Toward Deimperialization

  • Author: Chen, Kuan-Hsing
  • Publisher: Duke University Press
  • ISBN: 9780822346647
  • eISBN Pdf: 9780822391692
  • Place of publication:  Durham , United States
  • Year of digital publication: 2010
  • Month: April
  • Pages: 344
  • DDC: 950.072
  • Language: English
Centering his analysis in the dynamic forces of modern East Asian history, Kuan-Hsing Chen recasts cultural studies as a politically urgent global endeavor. He argues that the intellectual and subjective work of decolonization begun across East Asia after the Second World War was stalled by the cold war. At the same time, the work of deimperialization became impossible to imagine in imperial centers such as Japan and the United States.

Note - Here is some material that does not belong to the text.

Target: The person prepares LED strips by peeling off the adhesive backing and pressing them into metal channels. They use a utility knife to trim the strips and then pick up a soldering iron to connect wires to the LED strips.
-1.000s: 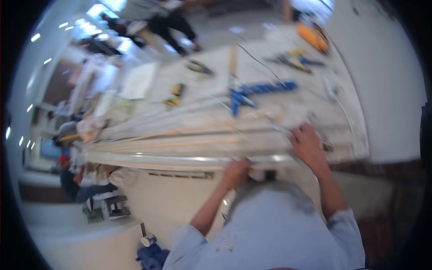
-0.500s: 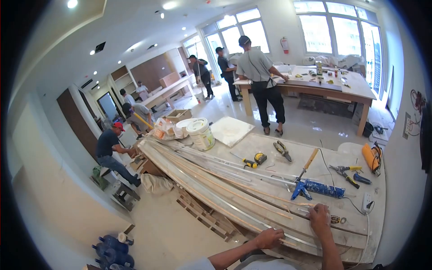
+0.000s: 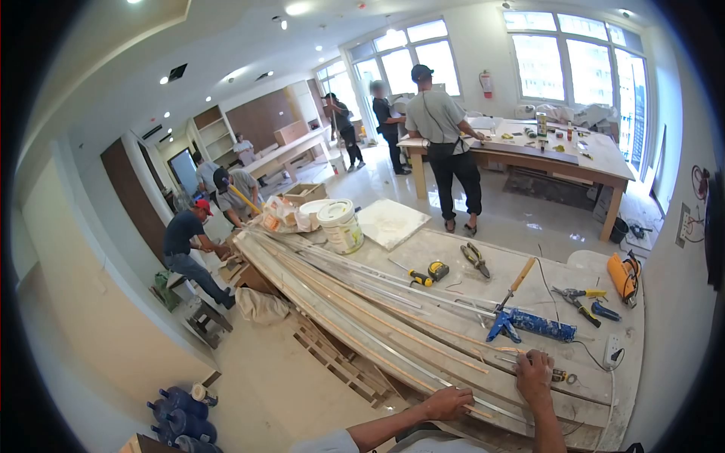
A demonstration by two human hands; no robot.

Chen contends that it is now necessary to resume those tasks, and that decolonization, deimperialization, and an intellectual undoing of the cold war must proceed simultaneously. Combining postcolonial studies, globalization studies, and the emerging field of “Asian studies in Asia,” he insists that those on both sides of the imperial divide must assess the conduct, motives, and consequences of imperial histories.

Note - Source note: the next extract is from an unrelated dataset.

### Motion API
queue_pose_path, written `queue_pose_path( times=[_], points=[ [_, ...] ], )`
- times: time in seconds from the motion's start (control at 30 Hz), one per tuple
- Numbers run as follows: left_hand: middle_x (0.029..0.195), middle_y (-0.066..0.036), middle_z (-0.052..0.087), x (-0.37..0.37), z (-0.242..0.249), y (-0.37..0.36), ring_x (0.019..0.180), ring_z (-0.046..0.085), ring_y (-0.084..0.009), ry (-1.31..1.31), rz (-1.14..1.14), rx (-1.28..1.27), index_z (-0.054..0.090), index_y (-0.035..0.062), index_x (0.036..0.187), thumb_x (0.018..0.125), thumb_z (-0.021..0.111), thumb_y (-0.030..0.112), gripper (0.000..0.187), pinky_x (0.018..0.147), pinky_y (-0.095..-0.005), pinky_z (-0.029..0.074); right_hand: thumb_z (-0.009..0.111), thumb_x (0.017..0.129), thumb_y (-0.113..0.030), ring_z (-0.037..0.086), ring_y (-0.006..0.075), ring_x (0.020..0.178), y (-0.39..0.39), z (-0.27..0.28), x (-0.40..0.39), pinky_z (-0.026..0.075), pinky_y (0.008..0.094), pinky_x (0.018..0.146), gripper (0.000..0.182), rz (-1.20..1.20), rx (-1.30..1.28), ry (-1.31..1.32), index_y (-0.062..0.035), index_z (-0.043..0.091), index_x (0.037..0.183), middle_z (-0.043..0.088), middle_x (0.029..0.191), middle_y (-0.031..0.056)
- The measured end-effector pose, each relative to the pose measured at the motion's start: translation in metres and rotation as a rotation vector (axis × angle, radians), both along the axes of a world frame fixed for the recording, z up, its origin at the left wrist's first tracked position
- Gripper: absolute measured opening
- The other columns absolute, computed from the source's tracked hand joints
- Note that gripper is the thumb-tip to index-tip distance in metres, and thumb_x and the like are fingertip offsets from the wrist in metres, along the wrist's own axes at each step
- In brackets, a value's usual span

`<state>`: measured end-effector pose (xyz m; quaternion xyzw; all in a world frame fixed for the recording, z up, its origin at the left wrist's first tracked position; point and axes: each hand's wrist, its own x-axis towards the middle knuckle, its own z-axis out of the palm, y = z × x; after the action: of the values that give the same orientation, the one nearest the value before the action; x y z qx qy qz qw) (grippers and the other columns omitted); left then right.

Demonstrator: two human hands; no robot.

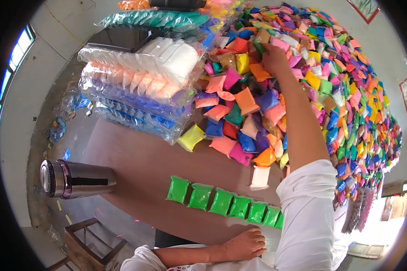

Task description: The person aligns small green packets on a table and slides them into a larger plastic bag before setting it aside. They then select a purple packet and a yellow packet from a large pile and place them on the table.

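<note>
My right hand (274,59) reaches far into a big heap of small coloured packets (248,101). Its fingers are closed at a dark green packet (258,47), partly hidden by the fingertips. My left hand (246,244) rests by the near edge of the table, fingers curled in, with nothing visible in them. Just beyond it, several bright green packets (220,202) lie side by side in a slanting row. The right end of that row passes behind my right sleeve. A pale pink packet (259,177) lies between the row and the heap.
Clear bags of white packets (176,58), peach packets (144,83) and blue packets (135,115) are stacked at the table's left. A steel flask (79,179) lies or stands near the left table edge (135,158). A wooden stool (95,241) is on the floor.
</note>
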<state>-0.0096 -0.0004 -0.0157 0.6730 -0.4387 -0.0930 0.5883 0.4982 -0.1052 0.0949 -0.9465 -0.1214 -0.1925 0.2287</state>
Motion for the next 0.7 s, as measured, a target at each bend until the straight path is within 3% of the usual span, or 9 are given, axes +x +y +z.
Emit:
queue_pose_path(
  times=[0.13,0.2,0.4,0.5,0.57,0.6,0.7],
  points=[
    [0.086,-0.012,0.061,0.004,0.002,0.004,0.097,0.058,-0.0317,0.064,0.007,-0.073,0.064,0.0003,0.083,0.093,0.066,0.021,0.023,0.100,-0.0427,0.044,0.058,0.084,-0.025,0.063,0.0393,0.118,0.006,0.007,0.018,0.049,0.0480,0.101,0.051,-0.175,-0.100,0.112,-0.0084,0.061,0.131,0.065,0.128,0.0222],
    [0.088,-0.013,0.062,0.006,0.002,0.005,0.098,0.058,-0.0322,0.084,-0.061,-0.018,0.064,-0.0002,0.084,0.094,0.065,0.021,0.024,0.100,-0.0425,0.043,0.058,0.084,-0.029,0.063,0.0384,0.119,0.002,0.000,0.028,0.048,0.0472,0.103,0.051,-0.138,-0.079,0.102,-0.0090,0.062,0.131,0.066,0.128,0.0212],
    [0.088,-0.013,0.063,0.003,0.003,0.002,0.097,0.058,-0.0317,0.033,0.010,-0.018,0.064,0.0004,0.083,0.095,0.064,0.022,0.025,0.100,-0.0424,0.044,0.060,0.084,-0.038,0.065,0.0348,0.116,0.004,0.004,0.018,0.048,0.0470,0.103,0.055,-0.105,-0.088,0.198,-0.0096,0.065,0.131,0.069,0.122,0.0186],
    [0.089,-0.010,0.061,0.002,0.000,0.002,0.099,0.059,-0.0297,0.035,0.005,-0.035,0.064,0.0021,0.084,0.089,0.067,0.019,0.018,0.100,-0.0428,0.045,0.059,0.089,-0.033,0.072,0.0267,0.085,0.000,-0.006,0.006,0.057,0.0402,0.076,0.047,-0.028,0.181,0.013,-0.0044,0.066,0.126,0.074,0.100,0.0157],
    [0.088,-0.010,0.062,0.002,0.004,0.005,0.098,0.060,-0.0297,0.019,0.001,0.027,0.064,0.0030,0.084,0.088,0.068,0.019,0.017,0.098,-0.0428,0.047,0.058,0.091,-0.027,0.070,0.0211,0.068,0.001,0.000,-0.026,0.056,0.0348,0.061,0.040,0.118,0.759,0.143,-0.0016,0.068,0.120,0.074,0.089,0.0130],
    [0.088,-0.009,0.062,0.003,0.007,0.006,0.098,0.060,-0.0297,0.009,-0.005,0.050,0.063,0.0035,0.084,0.088,0.068,0.019,0.016,0.098,-0.0428,0.047,0.055,0.092,-0.018,0.063,0.0140,0.055,-0.006,0.016,-0.047,0.049,0.0294,0.047,0.027,0.174,0.828,0.277,-0.0019,0.068,0.109,0.071,0.082,0.0087],
    [0.084,-0.008,0.062,0.003,0.010,0.006,0.094,0.061,-0.0300,-0.058,0.034,0.093,0.062,0.0055,0.082,0.088,0.070,0.019,0.017,0.095,-0.0425,0.049,0.047,0.095,-0.019,0.060,0.0155,0.061,-0.018,0.030,-0.113,0.046,0.0302,0.052,0.024,0.206,1.321,0.538,-0.0072,0.061,0.111,0.069,0.085,0.0065]
  ],
)
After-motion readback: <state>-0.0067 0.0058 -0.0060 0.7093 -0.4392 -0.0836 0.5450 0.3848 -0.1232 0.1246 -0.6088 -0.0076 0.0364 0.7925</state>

Chen is one of the most important intellectuals working in East Asia today; his writing has been influential in Taiwan, South Korea, Hong Kong, Japan, Singapore, and mainland China for the past fifteen years. As a founding member of the Inter-Asia Cultural Studies Society and its journal, he has helped to initiate change in the dynamics and intellectual orientation of the region, building a network that has facilitated inter-Asian connections. Asia as Method encapsulates Chen’s vision and activities within the increasingly “inter-referencing” East Asian intellectual community and charts necessary new directions for cultural studies.

  • Contents
  • Preface
  • Introduction: Globalization and Deimperialization
  • 1. The Imperialist Eye: The Discourse of the Southward Advance and the Subimperial Imaginary
  • 2. Decolonization: A Geocolonial Historical Materialism
  • 3. De–Cold War: The Im/possibility of "Great Reconciliation"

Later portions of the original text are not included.